# Problem to solve
Nothing outside the range below should be printed. Output exactly the lines from the line with "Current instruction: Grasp" to the line with "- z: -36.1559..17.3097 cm", both included.

# Raw data

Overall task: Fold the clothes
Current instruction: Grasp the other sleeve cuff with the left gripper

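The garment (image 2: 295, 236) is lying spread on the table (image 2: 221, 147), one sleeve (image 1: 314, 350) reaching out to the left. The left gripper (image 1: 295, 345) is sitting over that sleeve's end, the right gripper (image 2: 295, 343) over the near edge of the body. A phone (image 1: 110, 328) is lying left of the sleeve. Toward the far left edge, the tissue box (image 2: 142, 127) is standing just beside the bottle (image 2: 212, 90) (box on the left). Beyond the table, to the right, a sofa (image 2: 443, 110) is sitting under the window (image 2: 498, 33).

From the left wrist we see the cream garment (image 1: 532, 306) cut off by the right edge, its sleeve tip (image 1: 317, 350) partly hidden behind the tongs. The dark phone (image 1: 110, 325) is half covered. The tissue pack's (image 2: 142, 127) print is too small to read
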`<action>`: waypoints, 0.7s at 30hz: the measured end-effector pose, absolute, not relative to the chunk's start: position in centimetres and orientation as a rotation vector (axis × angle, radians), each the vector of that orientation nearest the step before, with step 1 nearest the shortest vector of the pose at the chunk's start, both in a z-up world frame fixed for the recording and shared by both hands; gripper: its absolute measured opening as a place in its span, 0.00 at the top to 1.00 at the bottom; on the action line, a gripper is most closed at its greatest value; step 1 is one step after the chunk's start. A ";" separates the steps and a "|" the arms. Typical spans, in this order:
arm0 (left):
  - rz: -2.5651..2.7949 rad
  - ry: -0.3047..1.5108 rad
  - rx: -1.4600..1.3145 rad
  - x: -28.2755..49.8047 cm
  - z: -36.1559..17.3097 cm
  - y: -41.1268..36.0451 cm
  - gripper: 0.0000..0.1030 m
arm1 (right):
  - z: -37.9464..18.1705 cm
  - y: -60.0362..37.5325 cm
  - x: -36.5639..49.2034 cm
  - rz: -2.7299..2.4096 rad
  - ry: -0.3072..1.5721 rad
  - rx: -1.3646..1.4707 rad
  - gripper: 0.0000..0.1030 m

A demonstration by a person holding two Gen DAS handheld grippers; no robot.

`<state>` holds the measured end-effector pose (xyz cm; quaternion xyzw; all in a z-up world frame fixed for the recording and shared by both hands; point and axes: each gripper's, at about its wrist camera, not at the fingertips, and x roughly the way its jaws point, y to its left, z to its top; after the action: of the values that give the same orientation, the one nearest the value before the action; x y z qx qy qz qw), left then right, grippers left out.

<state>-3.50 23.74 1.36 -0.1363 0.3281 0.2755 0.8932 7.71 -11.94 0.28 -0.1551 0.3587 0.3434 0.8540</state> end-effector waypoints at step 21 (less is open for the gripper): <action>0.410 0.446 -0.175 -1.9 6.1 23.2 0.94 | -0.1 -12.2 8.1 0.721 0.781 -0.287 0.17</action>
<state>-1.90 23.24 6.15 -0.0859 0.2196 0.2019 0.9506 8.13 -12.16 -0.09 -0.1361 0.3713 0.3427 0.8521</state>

# Task output
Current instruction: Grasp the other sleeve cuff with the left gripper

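The garment (image 2: 295, 236) is lying spread on the table (image 2: 221, 147), one sleeve (image 1: 314, 350) reaching out to the left. The left gripper (image 1: 295, 345) is sitting over that sleeve's end, the right gripper (image 2: 295, 343) over the near edge of the body. A phone (image 1: 110, 328) is lying left of the sleeve. Toward the far left edge, the tissue box (image 2: 142, 127) is standing just beside the bottle (image 2: 212, 90) (box on the left). Beyond the table, to the right, a sofa (image 2: 443, 110) is sitting under the window (image 2: 498, 33).

From the left wrist we see the cream garment (image 1: 532, 306) cut off by the right edge, its sleeve tip (image 1: 317, 350) partly hidden behind the tongs. The dark phone (image 1: 110, 325) is half covered. The tissue pack's (image 2: 142, 127) print is too small to read
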`<action>`: waypoints, 0.7s at 30hz: the measured end-effector pose, absolute, not relative to the chunk's start: position in centimetres and orientation as a rotation vector (axis × angle, radians), each the vector of that orientation nearest the step before, with step 1 nearest the shortest vector of the pose at the chunk's start, both in a z-up world frame fixed for the recording and shared by both hands; gripper: its absolute measured opening as a place in its span, 0.00 at the top to 1.00 at the bottom; on the action line, a gripper is most closed at its greatest value; step 1 is one step after the chunk's start. A ";" separates the steps and a "|" the arms. Typical spans, in this order:
arm0 (left):
  - rz: -2.5651..2.7949 rad
  - ry: -0.3047..1.5108 rad
  - rx: -1.4600..1.3145 rad
  - x: -28.2755..49.8047 cm
  - z: -36.1559..17.3097 cm

The response to this exercise is now complete.